### RECORDED DATA
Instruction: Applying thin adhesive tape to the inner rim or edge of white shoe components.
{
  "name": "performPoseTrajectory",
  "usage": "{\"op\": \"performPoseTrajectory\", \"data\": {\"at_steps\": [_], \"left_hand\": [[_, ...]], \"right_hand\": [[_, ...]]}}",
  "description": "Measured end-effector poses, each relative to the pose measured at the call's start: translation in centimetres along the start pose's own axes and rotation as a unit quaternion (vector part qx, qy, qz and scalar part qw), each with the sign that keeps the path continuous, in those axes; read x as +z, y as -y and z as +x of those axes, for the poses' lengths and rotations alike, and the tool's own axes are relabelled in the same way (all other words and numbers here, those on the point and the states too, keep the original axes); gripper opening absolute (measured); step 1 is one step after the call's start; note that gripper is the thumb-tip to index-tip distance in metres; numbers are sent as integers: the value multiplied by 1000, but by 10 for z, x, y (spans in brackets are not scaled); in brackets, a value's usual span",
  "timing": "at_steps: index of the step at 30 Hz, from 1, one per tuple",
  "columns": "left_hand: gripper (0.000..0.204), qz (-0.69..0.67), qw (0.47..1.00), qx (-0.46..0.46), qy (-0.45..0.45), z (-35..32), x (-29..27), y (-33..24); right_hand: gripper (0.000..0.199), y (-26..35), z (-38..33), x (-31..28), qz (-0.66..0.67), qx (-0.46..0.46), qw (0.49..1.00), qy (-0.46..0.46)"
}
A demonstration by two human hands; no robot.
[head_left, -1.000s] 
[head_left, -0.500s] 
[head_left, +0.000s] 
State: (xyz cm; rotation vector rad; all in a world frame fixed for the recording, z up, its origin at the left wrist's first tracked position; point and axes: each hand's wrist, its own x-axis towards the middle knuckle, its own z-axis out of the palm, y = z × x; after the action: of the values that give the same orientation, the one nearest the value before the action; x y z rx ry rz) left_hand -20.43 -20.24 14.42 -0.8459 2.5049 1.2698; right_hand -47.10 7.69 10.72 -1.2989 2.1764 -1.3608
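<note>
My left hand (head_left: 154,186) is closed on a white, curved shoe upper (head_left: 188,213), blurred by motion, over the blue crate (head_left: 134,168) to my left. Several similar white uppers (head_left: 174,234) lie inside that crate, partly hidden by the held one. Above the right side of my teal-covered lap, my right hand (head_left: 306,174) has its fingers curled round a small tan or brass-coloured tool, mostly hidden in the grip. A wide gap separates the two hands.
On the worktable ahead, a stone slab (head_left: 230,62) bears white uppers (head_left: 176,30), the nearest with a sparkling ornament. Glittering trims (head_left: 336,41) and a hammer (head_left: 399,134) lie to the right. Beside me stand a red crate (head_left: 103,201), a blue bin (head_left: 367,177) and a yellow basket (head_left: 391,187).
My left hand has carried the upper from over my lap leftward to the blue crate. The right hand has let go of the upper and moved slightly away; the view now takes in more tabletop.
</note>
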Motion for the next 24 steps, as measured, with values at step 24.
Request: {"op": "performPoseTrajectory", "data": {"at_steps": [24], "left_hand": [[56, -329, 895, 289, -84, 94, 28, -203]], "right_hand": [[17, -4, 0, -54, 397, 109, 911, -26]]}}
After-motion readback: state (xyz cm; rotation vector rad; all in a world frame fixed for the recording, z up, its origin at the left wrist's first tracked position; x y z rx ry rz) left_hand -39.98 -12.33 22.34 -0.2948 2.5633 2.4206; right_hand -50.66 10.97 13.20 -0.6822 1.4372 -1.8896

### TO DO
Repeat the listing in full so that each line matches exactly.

### EXERCISE OUTPUT
Instruction: Applying thin adhesive tape to the inner rim or edge of white shoe components.
{
  "name": "performPoseTrajectory",
  "usage": "{\"op\": \"performPoseTrajectory\", \"data\": {\"at_steps\": [_], \"left_hand\": [[_, ...]], \"right_hand\": [[_, ...]]}}",
  "description": "Measured end-effector poses, each relative to the pose measured at the call's start: translation in centimetres along the start pose's own axes and rotation as a unit quaternion (vector part qx, qy, qz and scalar part qw), each with the sign that keeps the path continuous, in those axes; read x as +z, y as -y and z as +x of those axes, for the poses' lengths and rotations alike, and the tool's own axes are relabelled in the same way (all other words and numbers here, those on the point and the states too, keep the original axes); gripper opening absolute (measured); step 1 is one step after the call's start; note that gripper is the thumb-tip to index-tip distance in metres; numbers are sent as integers: the value multiplied by 1000, but by 10 for z, x, y (spans in brackets are not scaled); in brackets, a value's usual span",
  "timing": "at_steps: index of the step at 30 Hz, from 1, one per tuple",
  "columns": "left_hand: gripper (0.000..0.204), qz (-0.69..0.67), qw (0.47..1.00), qx (-0.46..0.46), qy (-0.45..0.45), z (-35..32), x (-29..27), y (-33..24); right_hand: gripper (0.000..0.199), y (-26..35), z (-38..33), x (-31..28), qz (-0.66..0.67), qx (-0.46..0.46), qw (0.49..1.00), qy (-0.46..0.46)"
}
A demonstration by two human hands; no robot.
[head_left, -1.000s] 
[head_left, -0.500s] 
[head_left, +0.000s] 
State: (xyz cm; rotation vector rad; all in a world frame fixed for the recording, z up, its origin at the left wrist's first tracked position; point and axes: each hand's wrist, its own x-axis towards the middle knuckle, its own z-axis out of the palm, y = z × x; after the action: of the values that give the same orientation, the one nearest the value before the action; x y z rx ry rz) left_hand -20.43 -20.24 14.42 -0.8459 2.5049 1.2698; right_hand -47.10 7.69 10.72 -1.2989 2.1764 -1.3608
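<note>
My left hand (head_left: 154,186) is closed on a white, curved shoe upper (head_left: 188,213), blurred by motion, over the blue crate (head_left: 134,168) to my left. Several similar white uppers (head_left: 174,234) lie inside that crate, partly hidden by the held one. Above the right side of my teal-covered lap, my right hand (head_left: 306,174) has its fingers curled round a small tan or brass-coloured tool, mostly hidden in the grip. A wide gap separates the two hands.
On the worktable ahead, a stone slab (head_left: 230,62) bears white uppers (head_left: 176,30), the nearest with a sparkling ornament. Glittering trims (head_left: 336,41) and a hammer (head_left: 399,134) lie to the right. Beside me stand a red crate (head_left: 103,201), a blue bin (head_left: 367,177) and a yellow basket (head_left: 391,187).
My left hand has carried the upper from over my lap leftward to the blue crate. The right hand has let go of the upper and moved slightly away; the view now takes in more tabletop.
</note>
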Motion for the next 24 steps, as measured, with values at step 24.
Request: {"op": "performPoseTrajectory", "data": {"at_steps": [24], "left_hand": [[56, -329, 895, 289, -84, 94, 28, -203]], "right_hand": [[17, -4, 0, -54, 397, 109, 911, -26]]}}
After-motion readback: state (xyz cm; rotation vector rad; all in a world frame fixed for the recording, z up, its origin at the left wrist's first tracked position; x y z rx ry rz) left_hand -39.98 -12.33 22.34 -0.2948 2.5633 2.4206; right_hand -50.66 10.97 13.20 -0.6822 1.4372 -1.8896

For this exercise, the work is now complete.